Bishop Philip Egan

You don't need God; You have me! Sunday 14th to Saturday 20th of January

There is a lot of ground to cover this week so I shall try to be brief on each topic.

We begin with some good news in the form of a series of articles by the always-unpredictable Fr. Allan J. McDonald. I refer to him as unpredictable because one never knows what he is going to write. One day he could be attacking the latest destructive Novus Ordo novelty and the next day he could be attacking not only an analogous novelty, but the very Novus Ordo mentality that brought the novelty into being in the first place.

This time he published 3 posts on Vatican II, the sum total of which was geared towards defending the Catholic Church pre-dating before Vatican II. He linked to a series on interviews from people who lived before Vatican II, and only one of 6 was negative, and that 6th one turned out to be a bitter feminist who was a toddler at the opening of the Second Vatican Council, so her opinion can be dismissed out of hand. What we have is a snapshot into the life of a Church which was caring, loved and vibrant; a Church which was the centre of the lives of many of her sons and daughters. It was a loving Church which inspired those under her care to aspire to be the best they could be.

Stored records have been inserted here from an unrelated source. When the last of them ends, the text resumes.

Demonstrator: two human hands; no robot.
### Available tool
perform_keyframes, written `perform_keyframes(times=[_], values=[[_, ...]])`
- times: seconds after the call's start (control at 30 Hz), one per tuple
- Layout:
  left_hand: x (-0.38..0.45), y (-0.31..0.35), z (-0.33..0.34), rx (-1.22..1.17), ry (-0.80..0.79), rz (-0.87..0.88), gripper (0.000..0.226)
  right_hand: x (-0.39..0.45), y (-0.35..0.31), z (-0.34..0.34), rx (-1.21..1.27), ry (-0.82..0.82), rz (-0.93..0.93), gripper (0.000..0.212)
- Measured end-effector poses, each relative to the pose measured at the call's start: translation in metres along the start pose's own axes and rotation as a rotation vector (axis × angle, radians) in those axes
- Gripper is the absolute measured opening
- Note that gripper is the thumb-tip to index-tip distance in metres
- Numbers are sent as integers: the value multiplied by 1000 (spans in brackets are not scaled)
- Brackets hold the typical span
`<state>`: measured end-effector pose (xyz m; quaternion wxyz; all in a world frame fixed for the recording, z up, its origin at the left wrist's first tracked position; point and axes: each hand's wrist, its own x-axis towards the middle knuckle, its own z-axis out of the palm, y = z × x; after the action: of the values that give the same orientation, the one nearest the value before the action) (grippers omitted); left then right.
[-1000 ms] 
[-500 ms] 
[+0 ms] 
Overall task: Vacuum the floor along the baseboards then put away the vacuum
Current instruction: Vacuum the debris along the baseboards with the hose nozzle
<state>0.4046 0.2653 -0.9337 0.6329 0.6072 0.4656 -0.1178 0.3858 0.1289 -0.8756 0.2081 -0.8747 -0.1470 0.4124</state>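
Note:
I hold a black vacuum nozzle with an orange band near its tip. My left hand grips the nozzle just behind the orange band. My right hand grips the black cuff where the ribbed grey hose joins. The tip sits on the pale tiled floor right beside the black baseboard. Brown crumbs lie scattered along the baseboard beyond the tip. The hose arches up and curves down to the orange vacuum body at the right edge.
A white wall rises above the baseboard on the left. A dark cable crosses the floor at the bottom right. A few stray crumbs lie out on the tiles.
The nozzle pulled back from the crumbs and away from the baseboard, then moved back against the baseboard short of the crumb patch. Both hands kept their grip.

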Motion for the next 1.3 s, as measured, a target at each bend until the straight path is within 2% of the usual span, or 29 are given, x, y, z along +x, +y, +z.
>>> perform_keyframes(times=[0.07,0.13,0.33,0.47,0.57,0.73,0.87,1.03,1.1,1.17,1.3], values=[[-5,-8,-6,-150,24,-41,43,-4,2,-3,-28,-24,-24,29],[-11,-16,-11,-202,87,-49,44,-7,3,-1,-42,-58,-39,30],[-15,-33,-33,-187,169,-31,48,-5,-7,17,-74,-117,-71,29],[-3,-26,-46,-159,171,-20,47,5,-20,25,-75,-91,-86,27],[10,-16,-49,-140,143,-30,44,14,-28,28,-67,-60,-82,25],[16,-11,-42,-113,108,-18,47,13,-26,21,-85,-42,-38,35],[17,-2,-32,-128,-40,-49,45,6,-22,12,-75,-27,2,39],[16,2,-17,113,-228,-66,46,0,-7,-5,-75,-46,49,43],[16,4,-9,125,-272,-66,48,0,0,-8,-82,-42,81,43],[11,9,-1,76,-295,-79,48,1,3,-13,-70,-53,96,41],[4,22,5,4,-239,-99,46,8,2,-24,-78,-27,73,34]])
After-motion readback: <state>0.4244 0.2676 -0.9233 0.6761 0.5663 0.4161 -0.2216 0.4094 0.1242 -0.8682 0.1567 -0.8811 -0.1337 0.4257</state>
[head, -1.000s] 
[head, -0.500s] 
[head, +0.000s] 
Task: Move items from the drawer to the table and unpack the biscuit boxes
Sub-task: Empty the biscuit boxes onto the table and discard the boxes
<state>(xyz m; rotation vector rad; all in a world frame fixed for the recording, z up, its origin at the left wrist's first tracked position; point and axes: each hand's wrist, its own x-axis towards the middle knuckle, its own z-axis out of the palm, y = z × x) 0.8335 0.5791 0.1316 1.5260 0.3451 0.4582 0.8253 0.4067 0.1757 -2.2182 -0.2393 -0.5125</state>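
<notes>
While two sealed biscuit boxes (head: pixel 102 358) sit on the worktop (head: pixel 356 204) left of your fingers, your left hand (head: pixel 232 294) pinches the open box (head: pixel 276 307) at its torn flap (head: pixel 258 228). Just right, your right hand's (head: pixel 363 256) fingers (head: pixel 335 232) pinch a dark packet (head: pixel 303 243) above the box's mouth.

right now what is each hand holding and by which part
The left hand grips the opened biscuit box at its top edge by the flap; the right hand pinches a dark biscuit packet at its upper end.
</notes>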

In a follow-up post, he responded to a comment from the original piece, in which the notion that the pre-Vatican II Church could not have been that good given that it collapsed virtually overnight once NOChurch went into high gear was advanced. He finished off with citing a study which shows that only 24% of Catholic women in the U.S. go to Church nowadays. This number was naturally much higher before the Novus Ordo. In other words, in spite of - or perhaps, due to - the mass effeminisation programme undertaken by NOChurch authorities, even women find NOChurch unappealing.

On Rorate Caeli, Peter Kwasniewski outlined the Church's traditional wisdom in having post-Christmas and pre-Lented periods, to slow us down from the highs of Christmas before we enter the gloom of Lent. It was a piece well-worth reading.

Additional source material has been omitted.